Sprint (S) may seem like just another wireless service provider, but it boasts some serious green cred. Just for starters, Sprint customers have probably noticed the double-duty envelopes the company uses for its bills -- they are designed to be reused for the payment's return trip. Last year, Sprint embarked on a Buyback program for its electronics products, reducing e-waste, which is the fastest growing type of waste in America. Its buyback program is in fact revolutionary: Sprint will accept any mobile device regardless of its condition or origination, and will give customers up to $300 in account credit for the traded-in devices.

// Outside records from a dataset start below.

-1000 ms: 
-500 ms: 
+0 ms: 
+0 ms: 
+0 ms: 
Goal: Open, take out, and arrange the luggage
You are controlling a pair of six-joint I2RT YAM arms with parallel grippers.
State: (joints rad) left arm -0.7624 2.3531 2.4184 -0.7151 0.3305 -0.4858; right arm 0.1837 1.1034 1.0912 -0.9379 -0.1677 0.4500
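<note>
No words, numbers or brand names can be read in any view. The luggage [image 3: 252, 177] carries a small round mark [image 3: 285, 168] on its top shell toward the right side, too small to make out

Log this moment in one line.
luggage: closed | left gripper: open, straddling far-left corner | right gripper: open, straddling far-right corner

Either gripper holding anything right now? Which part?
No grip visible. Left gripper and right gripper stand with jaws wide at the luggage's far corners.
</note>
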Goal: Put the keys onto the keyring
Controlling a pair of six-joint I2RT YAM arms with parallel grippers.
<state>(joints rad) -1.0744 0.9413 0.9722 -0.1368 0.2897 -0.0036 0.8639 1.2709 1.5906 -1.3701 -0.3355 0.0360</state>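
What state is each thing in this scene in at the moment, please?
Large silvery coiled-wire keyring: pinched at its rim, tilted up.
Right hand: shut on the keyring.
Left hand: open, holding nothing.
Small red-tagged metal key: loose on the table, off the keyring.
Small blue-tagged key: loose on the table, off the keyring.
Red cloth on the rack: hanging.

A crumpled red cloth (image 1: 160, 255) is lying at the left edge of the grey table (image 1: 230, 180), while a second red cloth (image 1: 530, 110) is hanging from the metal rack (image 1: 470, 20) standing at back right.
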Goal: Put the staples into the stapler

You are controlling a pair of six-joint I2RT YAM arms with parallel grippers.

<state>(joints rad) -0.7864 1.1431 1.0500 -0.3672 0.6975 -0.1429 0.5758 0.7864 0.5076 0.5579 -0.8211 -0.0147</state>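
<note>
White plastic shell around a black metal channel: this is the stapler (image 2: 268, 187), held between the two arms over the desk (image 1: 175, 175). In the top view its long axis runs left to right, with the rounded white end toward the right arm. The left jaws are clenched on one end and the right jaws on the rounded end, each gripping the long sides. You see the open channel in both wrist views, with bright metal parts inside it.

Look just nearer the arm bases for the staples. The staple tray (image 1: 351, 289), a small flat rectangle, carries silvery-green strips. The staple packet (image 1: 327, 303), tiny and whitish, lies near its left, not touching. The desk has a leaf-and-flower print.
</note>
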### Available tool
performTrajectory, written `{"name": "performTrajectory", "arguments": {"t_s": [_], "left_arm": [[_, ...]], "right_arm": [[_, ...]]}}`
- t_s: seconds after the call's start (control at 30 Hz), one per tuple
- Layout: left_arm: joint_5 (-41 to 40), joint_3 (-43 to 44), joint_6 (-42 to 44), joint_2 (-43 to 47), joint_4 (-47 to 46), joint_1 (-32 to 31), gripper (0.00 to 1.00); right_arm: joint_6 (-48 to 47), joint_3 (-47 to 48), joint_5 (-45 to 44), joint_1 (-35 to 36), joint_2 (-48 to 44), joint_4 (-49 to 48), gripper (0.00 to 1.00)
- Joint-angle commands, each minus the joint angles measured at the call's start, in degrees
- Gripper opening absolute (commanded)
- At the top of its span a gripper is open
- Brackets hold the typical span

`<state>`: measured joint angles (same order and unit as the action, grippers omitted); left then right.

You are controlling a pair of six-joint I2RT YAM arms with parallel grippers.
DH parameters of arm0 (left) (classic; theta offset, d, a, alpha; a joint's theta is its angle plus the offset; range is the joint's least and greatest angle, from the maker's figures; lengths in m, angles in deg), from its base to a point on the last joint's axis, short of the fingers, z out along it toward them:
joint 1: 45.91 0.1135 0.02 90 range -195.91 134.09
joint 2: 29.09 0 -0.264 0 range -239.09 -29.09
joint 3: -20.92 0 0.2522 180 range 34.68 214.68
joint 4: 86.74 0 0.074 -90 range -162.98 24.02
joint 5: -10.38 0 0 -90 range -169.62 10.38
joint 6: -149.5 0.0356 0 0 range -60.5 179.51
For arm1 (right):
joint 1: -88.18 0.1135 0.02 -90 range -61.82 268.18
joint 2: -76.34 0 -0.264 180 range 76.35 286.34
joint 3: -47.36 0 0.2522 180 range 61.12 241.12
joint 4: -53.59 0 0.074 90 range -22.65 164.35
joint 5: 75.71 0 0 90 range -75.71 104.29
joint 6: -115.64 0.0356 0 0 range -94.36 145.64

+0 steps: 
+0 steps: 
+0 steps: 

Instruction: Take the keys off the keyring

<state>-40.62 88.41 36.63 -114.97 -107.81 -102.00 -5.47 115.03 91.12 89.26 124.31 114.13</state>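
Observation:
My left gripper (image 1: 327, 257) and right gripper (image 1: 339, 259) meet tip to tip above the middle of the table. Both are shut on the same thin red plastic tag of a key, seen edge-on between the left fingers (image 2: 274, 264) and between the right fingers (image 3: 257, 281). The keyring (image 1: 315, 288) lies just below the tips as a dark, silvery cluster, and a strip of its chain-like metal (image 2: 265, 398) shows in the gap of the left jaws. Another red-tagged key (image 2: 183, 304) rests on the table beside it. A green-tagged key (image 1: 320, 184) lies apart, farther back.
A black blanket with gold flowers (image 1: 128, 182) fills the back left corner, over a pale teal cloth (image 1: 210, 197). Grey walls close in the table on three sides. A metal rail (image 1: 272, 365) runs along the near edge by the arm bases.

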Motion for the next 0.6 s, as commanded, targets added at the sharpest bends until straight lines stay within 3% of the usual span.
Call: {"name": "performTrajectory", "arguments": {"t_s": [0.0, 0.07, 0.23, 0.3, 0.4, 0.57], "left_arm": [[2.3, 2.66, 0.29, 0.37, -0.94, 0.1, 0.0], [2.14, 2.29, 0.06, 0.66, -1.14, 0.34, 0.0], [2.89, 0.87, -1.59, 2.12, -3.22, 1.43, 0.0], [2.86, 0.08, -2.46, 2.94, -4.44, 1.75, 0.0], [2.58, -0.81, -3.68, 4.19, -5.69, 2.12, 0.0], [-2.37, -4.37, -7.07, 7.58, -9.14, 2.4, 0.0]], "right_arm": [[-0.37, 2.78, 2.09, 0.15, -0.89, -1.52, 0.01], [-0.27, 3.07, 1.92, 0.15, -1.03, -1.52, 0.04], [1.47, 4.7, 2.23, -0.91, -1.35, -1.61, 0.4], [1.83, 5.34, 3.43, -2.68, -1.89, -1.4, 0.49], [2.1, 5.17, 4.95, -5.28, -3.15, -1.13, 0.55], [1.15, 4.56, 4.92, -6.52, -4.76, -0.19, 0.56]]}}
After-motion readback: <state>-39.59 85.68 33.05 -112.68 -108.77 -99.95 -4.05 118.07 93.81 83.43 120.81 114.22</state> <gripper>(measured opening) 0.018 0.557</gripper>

Some of Walmart's (WMT) policies on labor, aggressive price controls and other aspects of its business may make for terrible PR, but the discount retail giant has long had strong environmental policies. In keeping with past initiatives, on April 15, the retailer committed to dramatically increase its use of renewables and boost its energy efficiency. By 2020, it plans to produce or procure 600 percent more renewable energy than 2010 levels, and reduce the energy intensity required for its buildings by 20 percent. In the recent announcement, CEO Mike Duke said, "The math adds up pretty quickly -- when we use less energy that's less energy we have to buy, and that means less waste and more savings. These new commitments will make us a stronger business, and they're great for our communities and the environment."

The massive scale of companies like these actually results in more meaningful reductions in pollution and waste. Every small step counts, and every attempt each of us makes to reduce our impact on the environment is important, whether it's recycling, using public transportation, biking, or driving a hybrid vehicle. However, corporate giants like these do have the biggest footprints and the greatest potential to reduce waste -- and in effect, they can push their rivals and suppliers to do the same.

That's good for the bottom line and for Mother Earth.